QUESTION: What is "spinning" and how does it relate to IPOs?

ANSWER: Spinning is a controversial practice in which an investment firm gives stock of a "hot" IPO to a potential client's top executives in the hope of getting future underwriting business from that company. 


QUESTION: In light of the turmoil in Nasdaq stocks, how low can a company's stock price go before it runs the risk of being de-listed

ANSWER: Any Nasdaq listed company whose minimum bid price has been consistently under $1 per share, for at least 30 consecutive days, will be issued a 90-day warning by a Nasdaq analyst who follows the company. The company must outline a plan for correcting the situation. If the company cannot rectify the situation in the next 90 days, then the exchange can move toward de-listing the company. A hearing will be arranged and the company can accept or refute the recommendations of the exchange.

In addition to maintaining a minimum bid price of $1 for its shares, Nasdaq-listed companies must maintain several other "continued listing standards":

At least $4 million in net tangible assets.
A public float of at least 750,000 shares (i.e. shares not held by insiders, directors or 10% beneficial owners.) 
A market valuation of at least $5 millionAt least 400 round-lot shareholders (minimum holding of 100 shares.) 
At least two market makers in its stock. 

QUESTION: What is a "pre-syndicate bid"?

ANSWER: A pre-syndicate bid can be entered in the Nasdaq System to stabilize the price of a Nasdaq security prior to the effective date of a registered secondary offering. This activity is permissible under SEC Rule 10b-7. 


QUESTION: What is a "direct public offering"?

ANSWER: A direct public offering (DPO) is the practice of selling shares of an IPO directly to the public without using an underwriter. The DPO strategy is often used by companies that have struggled to raise capital through conventional channels and/or companies conducting small offerings in which traditional underwriting fees would be prohibitive. DPOs tend to have a lower success rate than conventional IPOs, because there is less liquidity in the marketplace for their shares.


QUESTION: What is a private placement?

ANSWER: A private placement is an issue of stock, debt or other securities to raise money for a company.

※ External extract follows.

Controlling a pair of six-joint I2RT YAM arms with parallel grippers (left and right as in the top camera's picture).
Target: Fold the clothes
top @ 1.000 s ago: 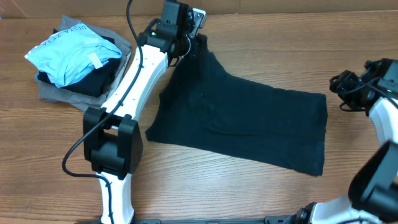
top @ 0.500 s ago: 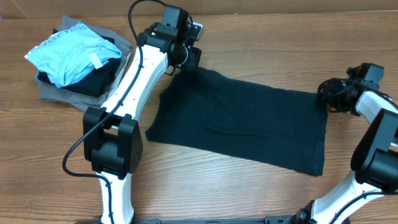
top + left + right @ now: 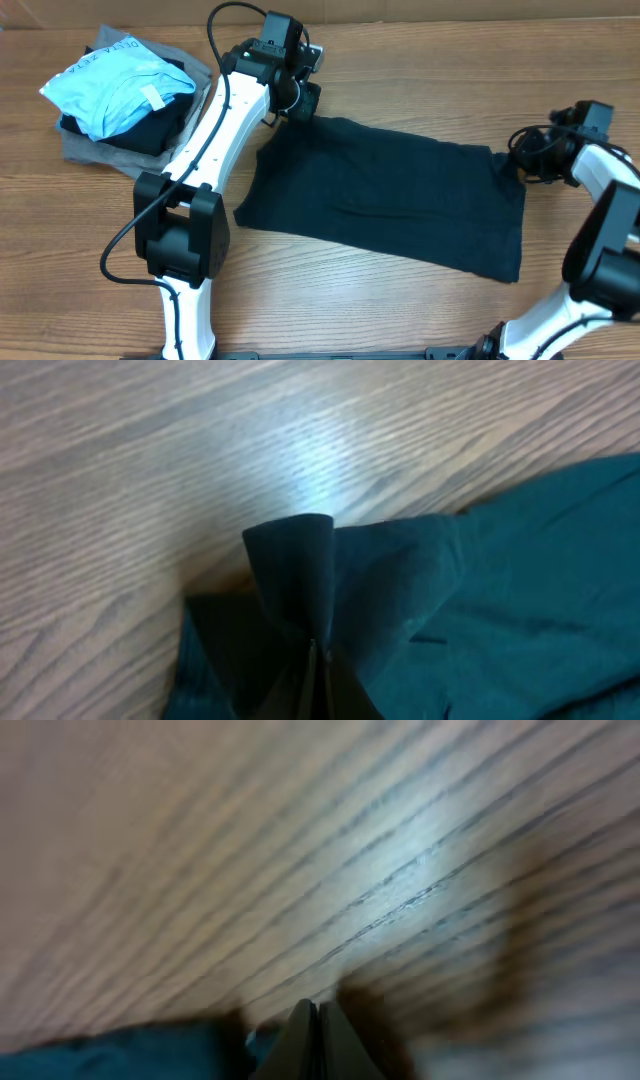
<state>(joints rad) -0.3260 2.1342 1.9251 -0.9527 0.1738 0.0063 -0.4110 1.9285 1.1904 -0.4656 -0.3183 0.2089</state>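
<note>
T-shirt (image 3: 500, 590) corner in left hand (image 3: 318, 652)

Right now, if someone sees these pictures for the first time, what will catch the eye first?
The black T-shirt lies spread flat across the middle of the wooden table. The left gripper pinches its far left corner, and the right gripper sits shut at its far right corner. A pile of clothes, light blue on top, rests at the table's far left.

Matt black cloth T-shirt (image 3: 385, 200); smooth, faintly glossy wood-grain table (image 3: 450, 80).
</note>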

However, instead of selling he securities to the public, they are sold to high net worth individuals, institutions and other "accredited" investors. Unlike a public offering, a private placement does not have to be registered with the SEC if the securities are purchased for investment, rather than re-sale purposes.


QUESTION: What is a syndicate

ANSWER: A syndicate, also known as an underwriting group, is a team of underwriters who work together to purchase a new issue of securities for resale to the investment public. Since IPOs typically involve millions of shares, sometimes tens of millions, numerous underwriters are needed to get the newly issued shares into the public markets. The firm that heads the syndicate is referred to as the lead manager. On large deals, there are sometimes co-lead managers. 


QUESTION: When is an investment letter used? 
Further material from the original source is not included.